One day in 1957, when she was waiting at a bus stop, Mandela drove past.

“I was struck by her beauty,” he wrote in his autobiography, “Long Walk to Freedom.” Some weeks later, he recalled, “I was at the office when I popped in to see Oliver and there was this same young woman.”

Mandela, approaching 40 and the father of three, declared on their first date that he would marry her. Soon he separated from his first wife, Evelyn Ntoko Mase, a nurse, to marry Ms. Madikizela-Mandela on June 14, 1958.

Ms. Madikizela-Mandela was thrust into the limelight in 1964 when her husband was sentenced to life in prison on charges of treason. She was officially “banned” under draconian restrictions intended to make her a nonperson, unable to work, socialize, move freely, or be quoted in the South African news media, even as she raised their two daughters, Zenani and Zindziswa.

In a crackdown in May 1969, five years after her husband was sent to prison, she was arrested and held for 17 months, 13 in solitary confinement. She was beaten and tortured. The experience, she wrote, was “what changed me, what brutalized me so much that I knew what it is to hate.”

After blacks rioted in the segregated Johannesburg township of Soweto in 1976, Ms. Madikizela-Mandela was again imprisoned without trial, this time for five months. She was then banished to a bleak township outside the profoundly conservative white town of Brandfort, in the Orange Free State.

Ms. Madikizela-Mandela’s exclusion from what passed as a normal life in South Africa took a toll, and she began to drink heavily. During her banishment, moreover, her land changed. Beginning in late 1984, young protesters challenged the authorities with increasing audacity. The unrest spread, prompting the white rulers to acknowledge what they called a “revolutionary climate” and declare a state of emergency.

When Ms.
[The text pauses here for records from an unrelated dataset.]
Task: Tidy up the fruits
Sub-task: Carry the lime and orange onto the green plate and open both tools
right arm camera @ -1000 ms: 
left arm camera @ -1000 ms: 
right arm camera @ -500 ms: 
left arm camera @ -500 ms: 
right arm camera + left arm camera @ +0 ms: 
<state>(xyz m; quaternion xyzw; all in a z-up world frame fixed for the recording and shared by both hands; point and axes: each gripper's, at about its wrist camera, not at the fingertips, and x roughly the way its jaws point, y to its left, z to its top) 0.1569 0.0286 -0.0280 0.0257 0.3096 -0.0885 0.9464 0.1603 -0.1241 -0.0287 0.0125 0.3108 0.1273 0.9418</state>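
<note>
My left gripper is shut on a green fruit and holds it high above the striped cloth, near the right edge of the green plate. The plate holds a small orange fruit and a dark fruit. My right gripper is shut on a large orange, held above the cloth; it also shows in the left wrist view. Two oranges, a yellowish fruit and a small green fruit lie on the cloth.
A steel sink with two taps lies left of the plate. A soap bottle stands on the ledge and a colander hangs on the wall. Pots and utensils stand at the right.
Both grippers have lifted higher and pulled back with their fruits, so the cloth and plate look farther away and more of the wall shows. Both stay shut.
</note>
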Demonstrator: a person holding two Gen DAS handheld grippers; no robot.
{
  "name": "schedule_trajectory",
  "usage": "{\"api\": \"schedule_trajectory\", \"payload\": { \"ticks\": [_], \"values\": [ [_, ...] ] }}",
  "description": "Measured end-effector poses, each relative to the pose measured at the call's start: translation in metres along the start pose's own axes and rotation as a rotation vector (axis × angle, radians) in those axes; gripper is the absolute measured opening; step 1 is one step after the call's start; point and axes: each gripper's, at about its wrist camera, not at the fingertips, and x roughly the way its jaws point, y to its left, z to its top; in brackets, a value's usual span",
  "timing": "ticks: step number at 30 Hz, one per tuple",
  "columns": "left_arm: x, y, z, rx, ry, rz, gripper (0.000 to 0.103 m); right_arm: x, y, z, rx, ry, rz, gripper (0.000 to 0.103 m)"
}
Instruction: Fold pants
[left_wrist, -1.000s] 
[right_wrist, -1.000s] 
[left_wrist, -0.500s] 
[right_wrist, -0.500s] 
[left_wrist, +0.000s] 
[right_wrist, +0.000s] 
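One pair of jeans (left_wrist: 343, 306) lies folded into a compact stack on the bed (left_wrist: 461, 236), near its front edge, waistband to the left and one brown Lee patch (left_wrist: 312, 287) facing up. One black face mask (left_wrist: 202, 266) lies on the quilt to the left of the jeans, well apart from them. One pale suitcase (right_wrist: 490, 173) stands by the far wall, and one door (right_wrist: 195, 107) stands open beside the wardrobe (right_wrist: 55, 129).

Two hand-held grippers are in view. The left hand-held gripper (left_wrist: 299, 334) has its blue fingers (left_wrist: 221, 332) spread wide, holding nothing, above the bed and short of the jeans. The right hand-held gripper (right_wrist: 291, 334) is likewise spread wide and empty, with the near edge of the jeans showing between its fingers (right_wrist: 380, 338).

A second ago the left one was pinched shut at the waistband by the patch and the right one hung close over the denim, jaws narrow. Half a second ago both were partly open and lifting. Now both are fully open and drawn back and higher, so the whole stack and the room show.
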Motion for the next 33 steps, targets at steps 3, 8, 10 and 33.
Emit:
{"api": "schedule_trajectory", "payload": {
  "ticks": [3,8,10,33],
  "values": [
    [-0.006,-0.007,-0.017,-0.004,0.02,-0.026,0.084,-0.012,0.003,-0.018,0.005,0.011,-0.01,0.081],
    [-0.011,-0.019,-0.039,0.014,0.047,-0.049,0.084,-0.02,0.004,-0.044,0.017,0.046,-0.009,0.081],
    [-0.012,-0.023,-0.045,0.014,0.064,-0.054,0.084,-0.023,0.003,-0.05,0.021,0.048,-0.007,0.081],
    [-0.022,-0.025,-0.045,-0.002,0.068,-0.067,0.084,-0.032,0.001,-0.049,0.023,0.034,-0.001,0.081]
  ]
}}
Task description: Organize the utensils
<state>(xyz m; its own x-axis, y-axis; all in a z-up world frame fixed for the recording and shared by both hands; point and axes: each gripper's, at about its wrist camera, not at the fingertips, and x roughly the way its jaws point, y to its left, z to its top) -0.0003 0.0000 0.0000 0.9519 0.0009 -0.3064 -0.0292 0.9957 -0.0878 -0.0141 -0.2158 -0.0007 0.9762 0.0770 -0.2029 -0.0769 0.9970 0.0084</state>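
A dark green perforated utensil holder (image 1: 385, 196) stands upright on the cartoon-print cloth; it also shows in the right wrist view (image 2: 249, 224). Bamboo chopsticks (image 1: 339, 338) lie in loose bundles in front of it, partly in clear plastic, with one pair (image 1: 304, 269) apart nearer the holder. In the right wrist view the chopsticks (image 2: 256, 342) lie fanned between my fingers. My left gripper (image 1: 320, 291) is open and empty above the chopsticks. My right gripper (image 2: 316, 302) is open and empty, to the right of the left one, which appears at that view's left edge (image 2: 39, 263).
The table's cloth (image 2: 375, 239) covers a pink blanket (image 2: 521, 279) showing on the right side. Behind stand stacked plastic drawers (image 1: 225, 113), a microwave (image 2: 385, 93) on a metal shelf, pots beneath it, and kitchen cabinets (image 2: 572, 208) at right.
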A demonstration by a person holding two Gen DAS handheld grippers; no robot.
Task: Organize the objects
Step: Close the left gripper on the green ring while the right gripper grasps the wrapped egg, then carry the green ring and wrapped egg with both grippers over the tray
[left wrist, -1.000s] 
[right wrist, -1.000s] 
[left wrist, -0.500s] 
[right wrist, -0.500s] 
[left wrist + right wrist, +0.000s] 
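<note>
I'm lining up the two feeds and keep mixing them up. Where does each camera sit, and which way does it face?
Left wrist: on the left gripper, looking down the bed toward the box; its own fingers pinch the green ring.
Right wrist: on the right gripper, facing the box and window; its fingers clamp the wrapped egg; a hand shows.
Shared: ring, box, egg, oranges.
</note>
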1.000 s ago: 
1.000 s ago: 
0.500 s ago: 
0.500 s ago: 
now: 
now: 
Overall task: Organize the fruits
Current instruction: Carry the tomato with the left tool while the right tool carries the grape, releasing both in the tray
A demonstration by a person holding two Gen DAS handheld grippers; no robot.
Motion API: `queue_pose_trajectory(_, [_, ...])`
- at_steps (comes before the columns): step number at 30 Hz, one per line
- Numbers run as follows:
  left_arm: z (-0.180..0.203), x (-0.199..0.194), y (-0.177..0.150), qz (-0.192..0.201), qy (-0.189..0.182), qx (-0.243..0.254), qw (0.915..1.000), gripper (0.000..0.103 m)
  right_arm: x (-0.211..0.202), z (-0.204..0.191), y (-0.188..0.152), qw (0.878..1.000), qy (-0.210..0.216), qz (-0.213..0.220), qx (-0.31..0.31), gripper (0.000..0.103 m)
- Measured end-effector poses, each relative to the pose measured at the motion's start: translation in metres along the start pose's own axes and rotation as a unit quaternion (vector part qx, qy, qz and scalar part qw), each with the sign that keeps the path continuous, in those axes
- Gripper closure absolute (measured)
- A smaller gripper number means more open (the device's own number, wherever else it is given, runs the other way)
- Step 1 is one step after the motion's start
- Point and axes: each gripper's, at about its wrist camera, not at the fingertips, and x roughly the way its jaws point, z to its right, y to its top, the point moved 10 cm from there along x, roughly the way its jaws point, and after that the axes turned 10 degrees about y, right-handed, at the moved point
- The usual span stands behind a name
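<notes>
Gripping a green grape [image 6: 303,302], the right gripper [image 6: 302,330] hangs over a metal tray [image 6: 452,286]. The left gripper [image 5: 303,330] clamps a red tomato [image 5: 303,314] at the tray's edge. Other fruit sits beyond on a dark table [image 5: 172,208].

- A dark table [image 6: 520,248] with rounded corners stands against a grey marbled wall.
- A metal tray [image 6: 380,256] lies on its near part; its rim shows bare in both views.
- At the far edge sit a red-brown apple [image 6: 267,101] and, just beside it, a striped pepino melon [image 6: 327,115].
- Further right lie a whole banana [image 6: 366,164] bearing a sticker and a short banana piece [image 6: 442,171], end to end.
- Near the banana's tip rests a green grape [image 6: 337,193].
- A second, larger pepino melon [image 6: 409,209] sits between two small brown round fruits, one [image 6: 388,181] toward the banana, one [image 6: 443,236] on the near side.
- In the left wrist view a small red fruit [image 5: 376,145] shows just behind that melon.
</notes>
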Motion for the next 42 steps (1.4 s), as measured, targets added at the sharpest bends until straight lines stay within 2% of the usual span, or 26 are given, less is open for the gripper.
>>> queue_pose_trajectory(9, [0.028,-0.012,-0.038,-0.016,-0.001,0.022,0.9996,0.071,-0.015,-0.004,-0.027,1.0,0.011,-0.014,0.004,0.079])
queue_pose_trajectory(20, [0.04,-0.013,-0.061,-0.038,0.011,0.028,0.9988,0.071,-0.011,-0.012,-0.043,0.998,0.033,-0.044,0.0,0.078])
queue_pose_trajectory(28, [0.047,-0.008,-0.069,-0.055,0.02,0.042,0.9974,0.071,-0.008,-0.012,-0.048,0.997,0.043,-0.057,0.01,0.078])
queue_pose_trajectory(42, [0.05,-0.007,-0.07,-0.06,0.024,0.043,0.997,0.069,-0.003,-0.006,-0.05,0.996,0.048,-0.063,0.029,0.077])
Madikizela-Mandela returned to her home in Soweto in 1985, breaking her banning orders, it was as a far more bellicose figure, determined to assume leadership of what became the decisive and most violent phase of the struggle. As she saw it, her role was to stiffen the confrontation with the authorities.

The tactics were harsh.

“Together, hand in hand, with our boxes of matches and our necklaces, we will liberate this country,” she told a rally in April 1986.

She was referring to “necklacing,” a form of sometimes arbitrary execution by fire using a gas-soaked tire around a supposed traitor’s neck, and it shocked an older generation of antiapartheid campaigners. But her severity aligned her with the young township radicals who enforced commitment to the struggle.

In the late 1980s, Ms. Madikizela-Mandela allowed the outbuildings around her residence in Soweto to be used by the so-called Mandela United Football Club, a vigilante gang that claimed to be her bodyguards. It terrorized Soweto, inviting infamy and prosecution.

In 1991 she was convicted of ordering the 1988 kidnapping of four youths in Soweto. The body of one, a 14-year-old named James Moeketsi Seipei — nicknamed Stompie, a slang word for a cigarette butt, reflecting his diminutive stature — was found with his throat cut.

Ms. Madikizela-Mandela’s chief bodyguard was convicted of murder. She was sentenced to six years for kidnapping, but South Africa’s highest appeals court reduced her punishment to fines and a suspended one-year term.

By then her life had begun to unravel. The United Democratic Front, an umbrella group of organizations fighting apartheid and linked to the ANC, expelled her. In April 1992, Mandela, midway through settlement talks with President F.W. de Klerk of South Africa, announced that he and his wife were separating.

Two years later, Mandela was elected president and offered her a minor job as the deputy minister of arts, culture, science, and technology. But after allegations of influence peddling, bribe taking and misuse of government funds, she was forced from office. In 1996, Mandela ended their 38-year marriage, testifying in court that his wife was having an affair with a colleague.